Examining Possible Causes

It was proposed that I probably possessed some super-recognizer abilities. Everyone has a inventory of the faces we know in our recollection, but exceptional facial identifiers – and probably near-exceptional individuals like me – have a fairly substantial and high-resolution catalogue. We're also possibly to differentiate visages – that is, attribute characteristics to each face, such as friendliness or discourtesy. Research suggests that the second aspect helps people to acquire and retain faces to enduring recollection. While distinguishing may help me remember people, it may also trick me into seeing my grandmother in a woman who has a comparable demeanor.

In addition, it was believed I might be "an engaged facial observer", meaning I pay a considerable notice to faces.

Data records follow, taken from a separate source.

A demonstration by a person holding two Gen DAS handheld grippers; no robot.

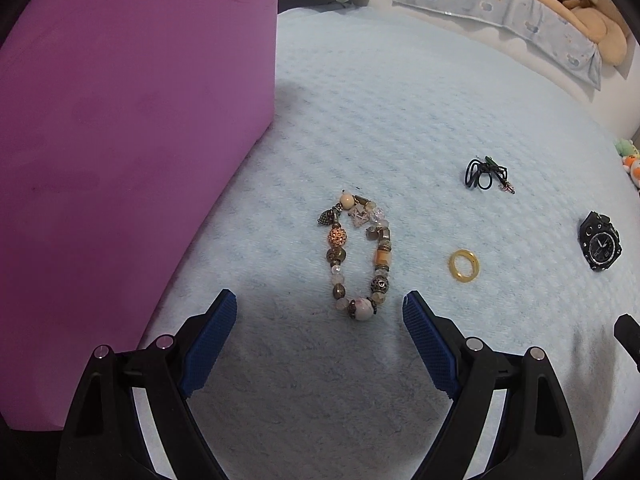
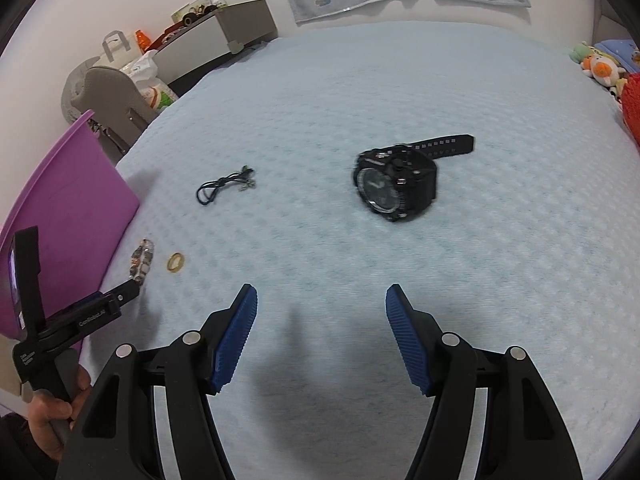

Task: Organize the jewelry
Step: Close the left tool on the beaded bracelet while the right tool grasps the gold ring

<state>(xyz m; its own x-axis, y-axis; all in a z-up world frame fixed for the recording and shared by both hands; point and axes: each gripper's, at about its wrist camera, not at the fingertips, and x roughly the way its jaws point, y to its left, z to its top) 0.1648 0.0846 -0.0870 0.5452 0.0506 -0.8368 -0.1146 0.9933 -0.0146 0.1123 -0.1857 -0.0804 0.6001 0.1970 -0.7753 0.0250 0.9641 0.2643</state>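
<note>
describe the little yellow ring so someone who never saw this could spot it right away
Start at the tall purple box standing on the pale blue bedspread; beside it lies a beaded bracelet. Just past the bracelet, on the side toward the black wristwatch, sits the ring. It is the only plain, smooth yellow band, smaller than everything around it.

The left gripper [image 1: 320,308] is held low with its jaws spread wide and nothing gripped between them. Its blue ribbed pads [image 1: 212,340] are angled outward, near the bottom of the left wrist view. The right gripper [image 2: 321,300] is likewise held with its jaws wide apart and nothing between the blue pads [image 2: 236,336]. In the right wrist view the left gripper is seen at the far left, its handle clasped from below by the person's left hand [image 2: 52,412].
</note>
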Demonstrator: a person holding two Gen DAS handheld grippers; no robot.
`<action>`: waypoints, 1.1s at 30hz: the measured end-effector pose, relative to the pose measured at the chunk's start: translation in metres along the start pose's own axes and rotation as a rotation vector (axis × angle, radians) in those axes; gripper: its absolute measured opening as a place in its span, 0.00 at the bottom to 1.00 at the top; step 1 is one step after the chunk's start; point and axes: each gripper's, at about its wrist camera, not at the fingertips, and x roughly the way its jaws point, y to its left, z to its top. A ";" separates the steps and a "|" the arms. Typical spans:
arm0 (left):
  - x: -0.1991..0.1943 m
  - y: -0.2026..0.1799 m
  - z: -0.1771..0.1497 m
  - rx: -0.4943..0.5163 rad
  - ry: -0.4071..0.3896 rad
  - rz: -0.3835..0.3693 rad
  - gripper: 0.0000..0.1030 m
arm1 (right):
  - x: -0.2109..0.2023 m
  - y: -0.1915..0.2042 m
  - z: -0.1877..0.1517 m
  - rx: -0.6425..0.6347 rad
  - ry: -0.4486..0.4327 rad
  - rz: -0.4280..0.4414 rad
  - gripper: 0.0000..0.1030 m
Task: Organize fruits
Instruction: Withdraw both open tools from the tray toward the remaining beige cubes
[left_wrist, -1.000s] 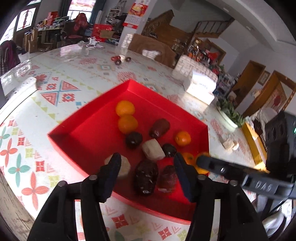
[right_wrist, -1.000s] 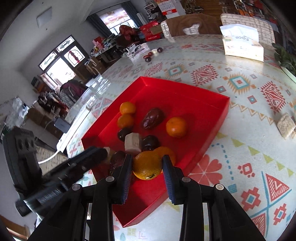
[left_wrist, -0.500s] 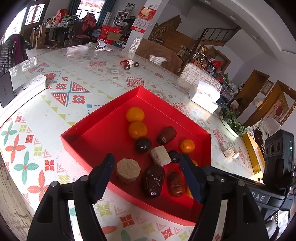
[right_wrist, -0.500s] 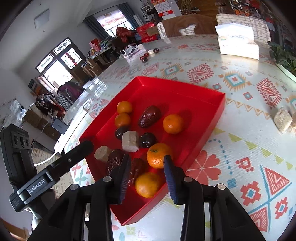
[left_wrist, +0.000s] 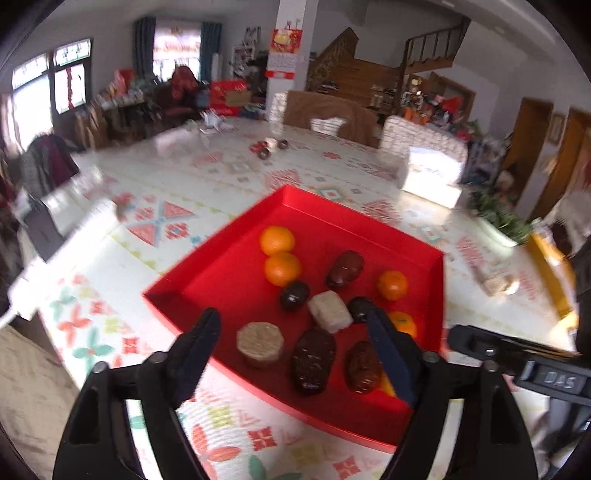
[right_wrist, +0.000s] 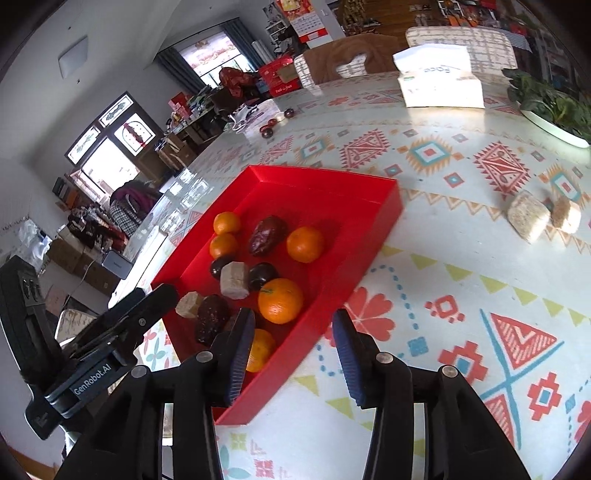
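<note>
left gripper (left_wrist: 295, 332): mine, jaws opening, wide apart, nothing pinched; hovers over near edge of tray, round cake and two dates seen between my fingers but not touched.
tray (left_wrist: 229, 266): red, shallow, on patterned table (left_wrist: 110, 258), one corner pointing away.
round cake (left_wrist: 259, 344): tan, octagonal, near front wall of tray, left of the dates.
dates (left_wrist: 313, 360): two dark wrinkled ones side by side at tray front; a third (left_wrist: 344, 268) further back.
oranges (left_wrist: 277, 240): two touching at back left of tray, one (left_wrist: 392, 284) at right, one (right_wrist: 280, 300) nearer front, one (right_wrist: 260, 350) at front corner partly behind my right finger.
square cake (left_wrist: 330, 311): pale, mid tray, between two dark plums (left_wrist: 294, 295).
right gripper (right_wrist: 293, 343): mine, jaws opening, empty; straddles tray's right wall, left finger over tray, right finger over table.
loose cakes (right_wrist: 528, 218): two on table, well right of tray.
tissue box (right_wrist: 439, 85): far side of table.
plant dish (right_wrist: 554, 110): far right edge.
</note>
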 end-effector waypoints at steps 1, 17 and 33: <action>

Others may have more false alarm moments, thinking they know someone they don't know. But because I tend to look carefully at faces, I am inclined to notice the stranger who resembles my elderly relative. Indeed, one friend who said she doesn't make person recognition mistakes admitted she doesn't really look at the people around her.

Researching Excessive Recognition for Faces

These assessments helped me understand where I positioned on the range. But I wanted to understand more about what is happening in the brain when we "recognize" unfamiliar individuals. Researching further, I read about a condition called over-familiarity with countenances (HFF), in which unfamiliar faces appear known. Initially, this sounded like it could relate to me. But the few of recorded occurrences all took place after a health incident such as a seizure or stroke, unlike the quirk that I've been experiencing my whole grown-up existence.

Through research sites, experts have heard from about 24,000 face-blind individuals, as well as people with all kinds of facial recognition challenges, including sight abnormalities, like when faces appear to be dissolving. Researchers study many of these people, using tools like the known/unknown countenances task and the facial recall assessment.

Experts have heard from only a few of people with potential HFF in extended periods of research.

"The prevalence is quite low," one expert said of HFF. However, they speculated that there may be a range, with some people who think every face is recognizable, and others, like me, who only encounter it a multiple instances a month.

{Understanding

Amber Garcia
Amber Garcia

Tech enthusiast and IT expert with over a decade of experience in server management and cloud computing.